We must be careful to walk a fine line in our journey. On one side of the line is looking at Christianity as something that solves all of our problems and where only happiness should be found. On the other side, if you talk about evil and sin too much you could end up glorifying it. So we must walk the middle and have a healthy view of evil and good and how all of that works within the kingdom.
We cannot truly appreciate our salvation, the goodness of God, the sacrifice of Christ, unless we have a healthy respect and understanding of sin and evil within our world. It is never a "fun" Sunday to take time to lament or confess or even recognize the brokenness of our world. However, if we only have fun on Sunday then we miss the point of why we point to Christ. Why do we point to Christ? We may answer that our lives are better off with Jesus. We may answer that worshipping God gives us a good feelings. We may answer that without Sunday we cannot make it through the rest of the week. All of the answers are more about us than Christ. We point to Christ, because in the cosmic war of good versus evil or angels vs. demons or Christ vs. Satan, Jesus Christ sacrifices his divine nature to live in this world, and then later sacrifices pain, anguish, and ultimately sacrifices his life so that we can have a perfect, ultimate conqueror to follow. When Jesus overcomes evil, so do we!
We conquer too! We don't conquer over our political opponents or laws that offend our faith. We don't conquer over "feel-good" faith that's empty or misguided doctrines. We conquer over the evil one who lurks and waits to steal, kill, and destroy. We conquer over death, sin, hatred, bigotry, racism, sexism, murder, lies, slander, immorality, and darkness. When we have a good sense of true evil, I know we will live even more for Christ, because of what he has done for us.
Here are a few quotes from David F. Ford and his book Theology A Very Short Introduction
This is from Chapter six and I would encourage you to read this whole chapter. Ford gives a really deep theology for evil.
Imagine a God who creates a world in which there is genuine freedom, and who refuses to manipulate that freedom into always doing good. (p.73 in response to why God allows for evil)
God might even in some sense suffer the consequences of evil, taking responsibility for it by identifying fully both with those who undergo it and those who do it. (p.73 same response as above)
A further dimension of that approach is to try to see the various aspects of evil from the perspective of trust in God. (p. 73 How evil in the world can actually point us to trust in God)
The practical implications of that trust and hope in Jesus Christ are that the overwhelming emphasis is on living in love with him and others now.
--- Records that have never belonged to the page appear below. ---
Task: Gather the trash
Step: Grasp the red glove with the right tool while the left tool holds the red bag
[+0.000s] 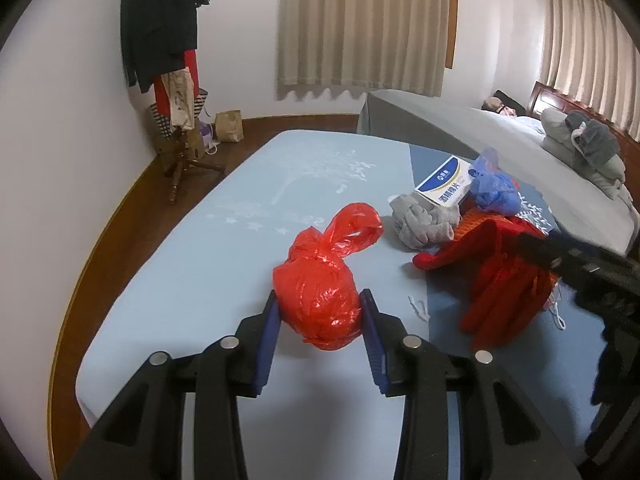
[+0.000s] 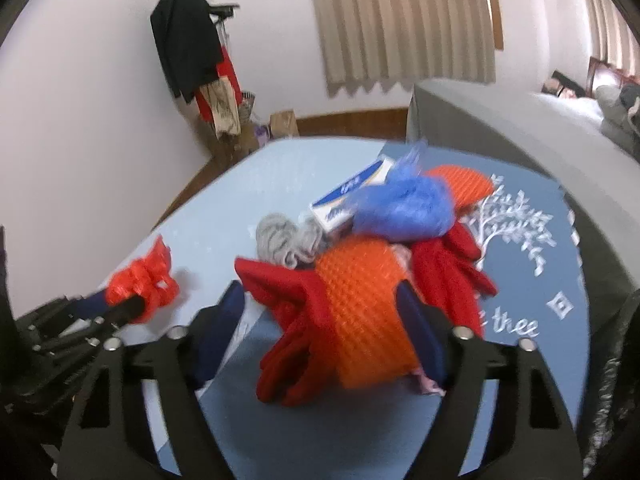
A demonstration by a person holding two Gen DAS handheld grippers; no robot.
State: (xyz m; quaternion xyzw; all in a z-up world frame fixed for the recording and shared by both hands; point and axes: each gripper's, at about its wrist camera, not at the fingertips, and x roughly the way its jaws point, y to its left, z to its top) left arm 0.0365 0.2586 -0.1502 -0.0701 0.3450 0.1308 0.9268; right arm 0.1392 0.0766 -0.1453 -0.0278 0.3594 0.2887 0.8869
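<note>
A knotted red plastic bag [image 1: 320,284] lies on the light blue mat [image 1: 224,248]. My left gripper [image 1: 320,312] has its blue pads on both sides of the bag and looks shut on it; it also shows in the right wrist view [image 2: 140,286]. My right gripper [image 2: 320,320] is open around a pile: an orange textured glove [image 2: 360,304], a red cloth glove [image 2: 296,320], a blue plastic bag [image 2: 404,208], a white and blue box [image 2: 348,196] and a grey sock [image 2: 284,240]. The right pad touches the orange glove.
A grey bed [image 1: 480,136] with folded clothes stands to the right. A coat stand [image 1: 176,80] with hanging clothes and a paper bag [image 1: 230,126] are by the far wall. The mat's dark blue part [image 2: 520,280] has a white tree print.
</note>
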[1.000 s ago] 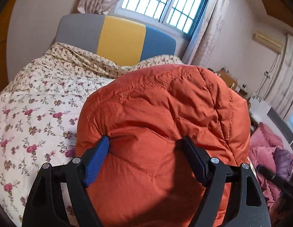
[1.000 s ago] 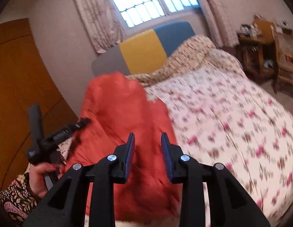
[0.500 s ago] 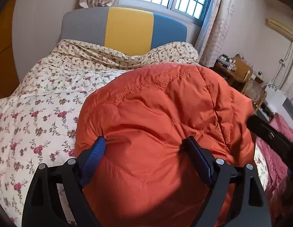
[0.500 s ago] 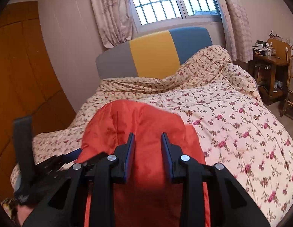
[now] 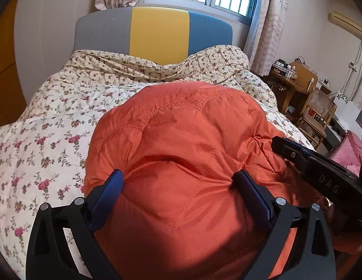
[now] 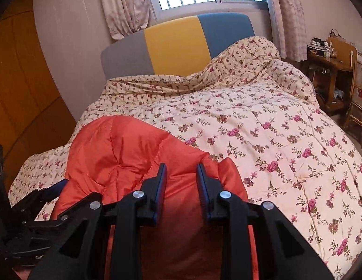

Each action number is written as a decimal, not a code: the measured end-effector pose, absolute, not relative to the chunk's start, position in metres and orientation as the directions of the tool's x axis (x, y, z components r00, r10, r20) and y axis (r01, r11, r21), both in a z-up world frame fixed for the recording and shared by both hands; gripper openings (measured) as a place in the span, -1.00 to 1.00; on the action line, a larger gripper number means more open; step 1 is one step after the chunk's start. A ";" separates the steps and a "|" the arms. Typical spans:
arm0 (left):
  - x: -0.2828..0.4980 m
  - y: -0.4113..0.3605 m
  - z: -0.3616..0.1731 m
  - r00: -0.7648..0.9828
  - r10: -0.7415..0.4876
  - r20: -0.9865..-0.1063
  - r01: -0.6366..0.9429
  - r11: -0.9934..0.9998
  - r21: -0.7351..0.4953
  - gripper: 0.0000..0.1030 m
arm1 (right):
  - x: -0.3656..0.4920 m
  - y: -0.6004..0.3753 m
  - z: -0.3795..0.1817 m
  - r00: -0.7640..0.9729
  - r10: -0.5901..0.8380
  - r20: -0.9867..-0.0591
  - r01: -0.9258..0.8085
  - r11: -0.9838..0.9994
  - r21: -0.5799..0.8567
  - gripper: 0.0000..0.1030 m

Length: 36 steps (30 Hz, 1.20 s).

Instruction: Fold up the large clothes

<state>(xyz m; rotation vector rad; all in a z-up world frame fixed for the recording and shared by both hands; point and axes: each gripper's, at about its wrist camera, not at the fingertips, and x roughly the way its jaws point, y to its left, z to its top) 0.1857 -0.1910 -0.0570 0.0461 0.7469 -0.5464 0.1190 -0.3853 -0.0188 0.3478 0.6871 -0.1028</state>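
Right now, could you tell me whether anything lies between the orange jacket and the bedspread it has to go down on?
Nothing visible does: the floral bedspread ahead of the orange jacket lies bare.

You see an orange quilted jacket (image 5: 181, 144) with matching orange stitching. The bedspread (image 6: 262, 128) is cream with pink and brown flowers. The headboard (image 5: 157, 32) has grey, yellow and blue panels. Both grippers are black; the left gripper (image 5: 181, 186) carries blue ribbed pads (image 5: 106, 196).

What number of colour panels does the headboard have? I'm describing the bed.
3: the headboard has a grey panel on the left, yellow in the middle, blue on the right. The quilt hides their lower edges.
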 end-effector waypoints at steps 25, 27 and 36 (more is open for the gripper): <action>0.192 -0.211 -0.083 0.625 -0.431 -0.651 0.479 0.870 -0.116 0.94 | 0.143 -0.413 -0.082 0.705 0.081 -0.705 0.252 0.900 0.356 -0.53; 0.195 -0.213 -0.086 0.621 -0.434 -0.653 0.479 0.869 -0.121 0.94 | 0.147 -0.414 -0.087 0.696 0.088 -0.712 0.256 0.896 0.362 -0.53; 0.197 -0.212 -0.095 0.634 -0.450 -0.629 0.481 0.866 -0.134 0.94 | 0.148 -0.411 -0.098 0.709 0.069 -0.701 0.265 0.896 0.356 -0.53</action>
The stress is not on trying to solve the mystery of evil but on resisting it, and building up communities whose 'best practice' of worship, forgiveness, faith, hope, and love is a sign that God, not evil, is the basic truth of life. (p.82 on how the point is always God)
We will appreciate more of what Christ has done, if we can truly understand what he has overcome! It is not the healthy who need a physician, but the sick!